-- TASK ITEM --
Among the entries below, find the line with "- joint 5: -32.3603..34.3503", then quote it and each following line up to and including the line with "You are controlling", and nothing else.

-=-=-=-=-

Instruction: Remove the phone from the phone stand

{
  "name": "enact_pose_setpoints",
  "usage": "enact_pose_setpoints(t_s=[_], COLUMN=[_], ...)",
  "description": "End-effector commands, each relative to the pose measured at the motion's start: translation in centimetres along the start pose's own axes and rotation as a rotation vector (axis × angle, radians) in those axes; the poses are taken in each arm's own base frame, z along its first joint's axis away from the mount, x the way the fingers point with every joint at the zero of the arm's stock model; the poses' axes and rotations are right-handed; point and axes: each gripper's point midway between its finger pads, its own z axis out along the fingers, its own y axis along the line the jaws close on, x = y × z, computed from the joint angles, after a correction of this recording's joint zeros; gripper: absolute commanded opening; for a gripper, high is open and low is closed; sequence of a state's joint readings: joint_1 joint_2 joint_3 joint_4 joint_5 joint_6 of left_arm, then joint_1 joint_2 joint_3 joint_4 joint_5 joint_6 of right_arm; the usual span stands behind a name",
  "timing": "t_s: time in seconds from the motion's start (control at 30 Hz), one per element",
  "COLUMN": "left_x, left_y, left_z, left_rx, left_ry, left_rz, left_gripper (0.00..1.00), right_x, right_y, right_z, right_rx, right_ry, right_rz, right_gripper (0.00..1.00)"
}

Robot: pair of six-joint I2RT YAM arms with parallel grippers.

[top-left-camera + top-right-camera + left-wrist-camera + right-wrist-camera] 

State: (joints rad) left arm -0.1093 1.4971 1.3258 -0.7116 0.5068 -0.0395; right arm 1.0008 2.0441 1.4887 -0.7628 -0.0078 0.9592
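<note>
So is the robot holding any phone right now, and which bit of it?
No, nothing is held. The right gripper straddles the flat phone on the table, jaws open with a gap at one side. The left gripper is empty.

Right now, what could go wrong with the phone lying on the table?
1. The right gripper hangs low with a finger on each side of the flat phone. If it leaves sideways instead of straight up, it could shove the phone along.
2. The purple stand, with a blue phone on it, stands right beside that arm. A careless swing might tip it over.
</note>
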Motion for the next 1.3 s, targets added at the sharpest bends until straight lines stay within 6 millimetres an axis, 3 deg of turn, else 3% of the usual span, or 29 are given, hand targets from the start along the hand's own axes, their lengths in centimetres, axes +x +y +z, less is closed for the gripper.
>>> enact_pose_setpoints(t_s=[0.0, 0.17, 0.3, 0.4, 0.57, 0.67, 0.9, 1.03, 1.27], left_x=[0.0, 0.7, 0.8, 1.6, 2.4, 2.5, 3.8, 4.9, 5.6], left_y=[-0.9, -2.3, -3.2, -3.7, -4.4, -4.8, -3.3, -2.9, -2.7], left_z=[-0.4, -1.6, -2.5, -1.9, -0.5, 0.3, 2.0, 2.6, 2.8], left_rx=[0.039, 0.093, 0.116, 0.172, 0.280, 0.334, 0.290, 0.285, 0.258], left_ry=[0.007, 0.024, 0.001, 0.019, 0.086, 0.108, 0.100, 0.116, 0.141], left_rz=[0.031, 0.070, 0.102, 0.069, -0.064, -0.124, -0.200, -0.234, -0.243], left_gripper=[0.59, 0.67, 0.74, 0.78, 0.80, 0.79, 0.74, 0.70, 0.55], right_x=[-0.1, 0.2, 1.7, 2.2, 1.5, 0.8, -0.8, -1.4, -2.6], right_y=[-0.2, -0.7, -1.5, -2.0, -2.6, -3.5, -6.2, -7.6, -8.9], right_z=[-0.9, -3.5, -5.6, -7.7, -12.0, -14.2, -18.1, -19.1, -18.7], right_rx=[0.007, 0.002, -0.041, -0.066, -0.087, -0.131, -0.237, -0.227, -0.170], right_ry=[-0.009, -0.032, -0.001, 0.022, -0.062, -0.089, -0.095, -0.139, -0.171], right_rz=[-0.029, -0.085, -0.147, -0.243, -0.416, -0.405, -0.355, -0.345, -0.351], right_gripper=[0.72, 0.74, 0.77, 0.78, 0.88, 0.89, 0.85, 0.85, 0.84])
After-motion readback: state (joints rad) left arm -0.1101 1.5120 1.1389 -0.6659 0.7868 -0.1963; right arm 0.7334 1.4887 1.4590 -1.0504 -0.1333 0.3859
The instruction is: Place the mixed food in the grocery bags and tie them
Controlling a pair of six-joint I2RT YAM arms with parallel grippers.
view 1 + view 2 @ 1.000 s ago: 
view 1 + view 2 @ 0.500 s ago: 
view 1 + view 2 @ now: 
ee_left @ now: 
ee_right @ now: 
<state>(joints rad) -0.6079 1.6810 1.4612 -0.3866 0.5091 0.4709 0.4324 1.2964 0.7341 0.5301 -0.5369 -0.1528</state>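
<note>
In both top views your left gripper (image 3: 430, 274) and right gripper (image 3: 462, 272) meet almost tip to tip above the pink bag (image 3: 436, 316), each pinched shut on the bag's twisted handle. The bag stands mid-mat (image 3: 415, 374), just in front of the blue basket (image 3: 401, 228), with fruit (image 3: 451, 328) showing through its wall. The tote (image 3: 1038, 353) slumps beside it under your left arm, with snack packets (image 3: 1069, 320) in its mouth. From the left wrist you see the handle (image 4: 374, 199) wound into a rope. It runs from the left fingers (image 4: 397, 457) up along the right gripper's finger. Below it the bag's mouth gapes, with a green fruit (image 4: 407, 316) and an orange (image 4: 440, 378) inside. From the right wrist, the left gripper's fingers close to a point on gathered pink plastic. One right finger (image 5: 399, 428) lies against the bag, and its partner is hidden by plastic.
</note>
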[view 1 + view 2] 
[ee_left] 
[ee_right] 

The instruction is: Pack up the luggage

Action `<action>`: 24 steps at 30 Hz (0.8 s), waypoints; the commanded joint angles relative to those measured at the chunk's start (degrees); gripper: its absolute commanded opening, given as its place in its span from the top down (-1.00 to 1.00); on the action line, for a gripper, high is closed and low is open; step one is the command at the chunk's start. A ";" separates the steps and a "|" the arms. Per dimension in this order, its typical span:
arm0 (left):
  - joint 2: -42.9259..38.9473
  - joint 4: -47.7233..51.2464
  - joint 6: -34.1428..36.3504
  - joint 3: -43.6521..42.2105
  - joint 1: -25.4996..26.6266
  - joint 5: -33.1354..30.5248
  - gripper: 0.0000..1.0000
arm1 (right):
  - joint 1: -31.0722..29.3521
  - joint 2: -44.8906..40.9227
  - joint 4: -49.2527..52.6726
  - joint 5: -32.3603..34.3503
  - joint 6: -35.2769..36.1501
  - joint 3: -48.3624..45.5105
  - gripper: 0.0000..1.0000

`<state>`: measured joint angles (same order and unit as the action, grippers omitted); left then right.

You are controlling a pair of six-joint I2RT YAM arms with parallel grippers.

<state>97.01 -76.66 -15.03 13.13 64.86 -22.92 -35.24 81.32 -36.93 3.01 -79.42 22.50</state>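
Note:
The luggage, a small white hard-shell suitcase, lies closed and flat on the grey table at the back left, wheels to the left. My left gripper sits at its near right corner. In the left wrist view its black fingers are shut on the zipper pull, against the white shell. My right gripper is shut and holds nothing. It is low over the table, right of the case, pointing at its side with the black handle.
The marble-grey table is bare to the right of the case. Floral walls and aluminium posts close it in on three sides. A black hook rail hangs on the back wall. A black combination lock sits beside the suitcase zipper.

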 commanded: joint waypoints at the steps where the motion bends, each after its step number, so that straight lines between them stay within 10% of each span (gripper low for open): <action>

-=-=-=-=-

-- TASK ANSWER --
  - joint 5: -32.3603..34.3503
  - joint 6: -35.2769..36.1501
  - joint 3: -48.3624..45.5105
  - gripper: 0.0000..1.0000

`<state>`: measured joint angles (same order and unit as the action, grippers omitted); left then right.

You are controlling a pair of six-joint I2RT YAM arms with parallel grippers.

Now the exercise is finished.